#### Task:
Report the number of lines in the data where the word "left" appears, and add no other text.

#### Exercise data:
# # # # #

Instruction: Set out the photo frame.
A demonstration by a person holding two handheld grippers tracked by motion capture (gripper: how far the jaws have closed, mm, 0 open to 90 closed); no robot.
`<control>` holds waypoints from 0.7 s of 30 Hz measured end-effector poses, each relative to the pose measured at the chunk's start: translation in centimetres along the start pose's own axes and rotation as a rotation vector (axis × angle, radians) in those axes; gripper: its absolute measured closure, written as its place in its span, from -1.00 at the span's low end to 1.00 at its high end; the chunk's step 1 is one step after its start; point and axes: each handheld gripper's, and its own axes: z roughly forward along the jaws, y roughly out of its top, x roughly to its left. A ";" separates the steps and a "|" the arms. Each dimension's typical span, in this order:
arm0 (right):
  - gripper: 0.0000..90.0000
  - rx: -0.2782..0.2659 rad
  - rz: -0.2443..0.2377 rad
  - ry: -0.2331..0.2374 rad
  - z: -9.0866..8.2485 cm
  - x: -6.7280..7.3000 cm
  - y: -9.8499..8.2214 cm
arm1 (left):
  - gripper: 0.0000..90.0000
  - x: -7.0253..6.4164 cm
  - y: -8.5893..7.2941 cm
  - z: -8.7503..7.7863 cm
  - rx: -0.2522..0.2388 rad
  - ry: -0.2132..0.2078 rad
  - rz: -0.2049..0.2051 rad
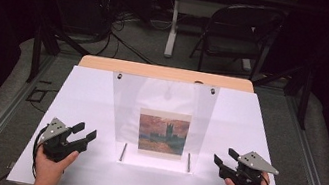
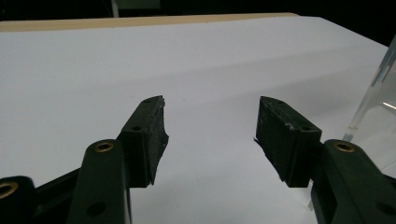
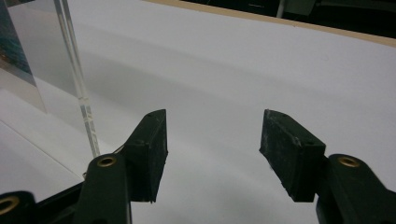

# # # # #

#### Result for this exercise:
2